And now back to the spice mines with me. I am going to have another cup of coffee and go read some more of ‘salem’s Lot before getting cleaned up and getting to work on the book. Have a great Sunday, Constant Reader!
I absolutely adore the Meg Langslow series by Donna Andrews.
When I was taping Susan Larson’s radio show the other day (oooh, how fabulous do I sound?), one of the things she asked me about was, simply, what exactly is a cozy mystery? I don’t remember what I said–something about how the primary point of them was to make the reader feel comfortable, and escape the worries of the every day, or something equally moronic–and of course, as always, later on I came up with the perfect example of how to define a cozy. Cozies are about communities, pleasant and warm communities where neighbors take care of neighbors and everyone watches out for each other and primarily is operating from a good place. The main character has to be someone the reader can not only identify with but has to like; and whenever there’s a new volume in the series it feels like we as readers are getting another lovey vacation to visit with dear old friends we only get to see once or maybe twice a year (fortunately, Andrews is on a two-book per year schedule; her Christmas crime caper for this year just landed at the Lost Apartment this week).
This is precisely the feeling i get when I read one of the Meg Langslow novels; like I’ve taken a lovely little vacation to my favorite little city in Virginia, Caerphilly (which I always pronounce “carefully”), and see Meg and her friends and family. It’s a place where everyone is neighborly or nice–and those who aren’t, everyone tries to steer clear of or just accepts that they just aren’t as nice as everyone else (they inevitably end up dead, anyway). Caerphilly College, where Meg’s husband is chair of the Drama Department, has served up any number of choice murder victims over the years–there was that horrible English department for awhile, and of course everyone loathes the Business Department; which is the source for the mystery in this exceptionally fun and funny mystery.
“We need more peacocks!”
I glanced up from my notebook-that-tells-me-when-to-breathe, as I call my combination to-do list and calendar. Dad was standing just inside the back door. He wore elbow-length white leather gauntlets and a pith helmet with heavy netting thrown back to reveal his face. His beekeeping outfit.
“If you’re looking for peacocks in the beehives, that’s probably why you’re not finding any,” I said. “The pair you gave us for Christmas tend to hang out at the far end of Rose Noir’s herb field.”
“I know,” Dad said. “I was tending the hives when I noticed them. They’ve lost all their feathers.”
“It’s called molting,” I said. “I hear they do it every year.”
“Well, I know that.” He knocked some mud off his garden boots and clomped over to sit across the kitchen table from me. “I’ve already called Clarence Rutledge.”
I looked down at my notebook. I was up earlier than I liked and had a busy day ahead of me–busier than usual, thanks to all the things Mother had asked me to take care of in preparation for my brother Rob’s upcoming wedding to Delaney, his fiancée, now only a few days away. Then I glanced up at the clock. Already eight o’clock. Which said everything about how I expected my day to fo. Most mornings I’d have said “only eight o’clock.” But if there was something wrong with our peacocks…
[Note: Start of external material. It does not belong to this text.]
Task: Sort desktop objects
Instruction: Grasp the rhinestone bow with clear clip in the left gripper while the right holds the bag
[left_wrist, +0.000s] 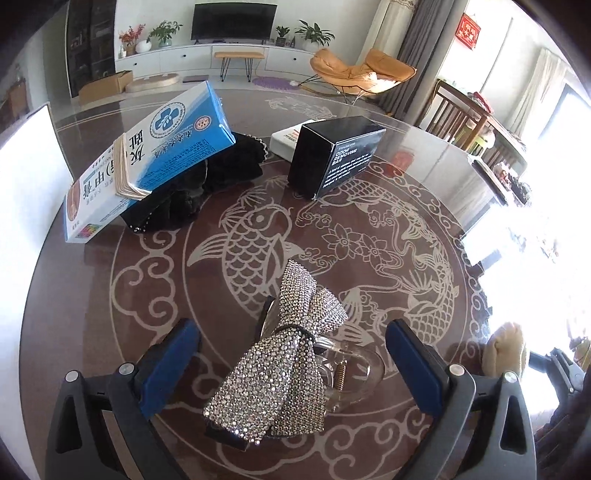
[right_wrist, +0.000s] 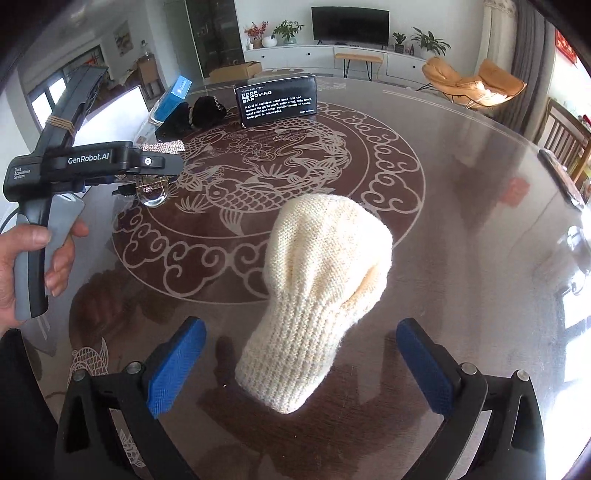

The series comes full circle with this volume; the first in the series was Murder with Peacocks, and our first introduction to Meg came with her heavily involved in the planning on not just one, but three weddings, including her mother’s and her brother Rob’s; Rob’s fiancée is the one with the bright idea for peacocks as wedding decor (I remember thinking as I read this, that woman has no knowledge whatsoever about peacocks) and here we are again, with Meg heavily involved in planning another wedding for her brother Rob…and once again, peacocks are involved (there’s one hilarious scene in which Meg has to take a truck to “borrow” peacocks for the wedding since hers are molting, and she gets trapped in the truck when the peafowl launch an attack).
But as Meg goes about her day to day life with all the added burdens of the wedding planning, her nephew Kevin asks her for help. He and a friend have been doing a podcast about cold cases in Virginia, and someone tried to run his partner over with a car the previous weekend. Could this be connected with one of their cold cases? Meg, mainly to get out of wedding duties, agrees to look into the cold cases–which include a cheating scandal at the business school and a suicide, as well as the disappearance of an exceptionally talented coffee house singer from Charlottesville–which leads her to a lot of questionable antics (such as breaking into the business department to look at donor records) that are not only hilarious and improbable but Andrews always makes it completely realistic and completely believable, which is one of the many reasons I love this series so much: each volume is hilarious, completely unexpected, and absolutely marvelous, with Meg managing to never be caught off-guard or nonplused by anything that happens or comes up.
I absolutely love this series, and it’s always a delight when there’s a new one to read–and I do have the new one to read already! Huzzah!
G’morning, Saturday! How you doing? I slept well, woke up sans alarm, and feel kind of rested and good this morning. The sun is ridiculously bright this morning–it was yesterday as well–but that’s fine. Today is a long day of college football, and I have one errand to run this morning later on. Yesterday was a fairly good day; I got my work done during the day and ran the errands that needed running. I made Swedish meatballs (my version of them, any way) for dinner last night, and we settled in to watch the finale of Bad Sisters and of course, Halloween Ends, which was remarkably different than what I was expecting and despite a slow start, turned out rather interestingly after all.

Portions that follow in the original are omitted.